INSTRUCTIONS TO FOLLOW: Give back every line of the data below exactly.

*** DATASET EXTRACT ***

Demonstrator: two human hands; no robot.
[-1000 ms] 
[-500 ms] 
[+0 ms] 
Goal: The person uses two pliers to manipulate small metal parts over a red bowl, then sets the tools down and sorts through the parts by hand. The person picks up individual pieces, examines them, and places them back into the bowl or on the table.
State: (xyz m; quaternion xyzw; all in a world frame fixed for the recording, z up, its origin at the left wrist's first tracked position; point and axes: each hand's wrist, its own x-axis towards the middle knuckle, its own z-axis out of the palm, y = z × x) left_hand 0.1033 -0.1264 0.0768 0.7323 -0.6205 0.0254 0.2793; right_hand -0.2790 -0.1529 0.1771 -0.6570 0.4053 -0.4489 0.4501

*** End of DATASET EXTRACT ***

FINISHED TASK:
Demonstrator: two human hands; no robot.
[-1000 ms] 
[-500 ms] 
[+0 ms] 
Goal: The person uses two pliers to manipulate small metal parts over a red bowl, then sets the tools down and sorts through the parts by hand. The person picks up individual pieces, examines them, and places them back into the bowl or on the table.
State: (xyz m; quaternion xyzw; all in a world frame fixed for the recording, z up, its origin at the left wrist's first tracked position; point and axes: each hand's wrist, its own x-axis towards the middle knuckle, its own z-axis out of the palm, y = z × x) left_hand 0.1033 -0.1264 0.0768 0.7323 -0.6205 0.0254 0.2793; right_hand -0.2790 -0.1529 0.1771 -0.6570 0.4053 -0.4489 0.4501

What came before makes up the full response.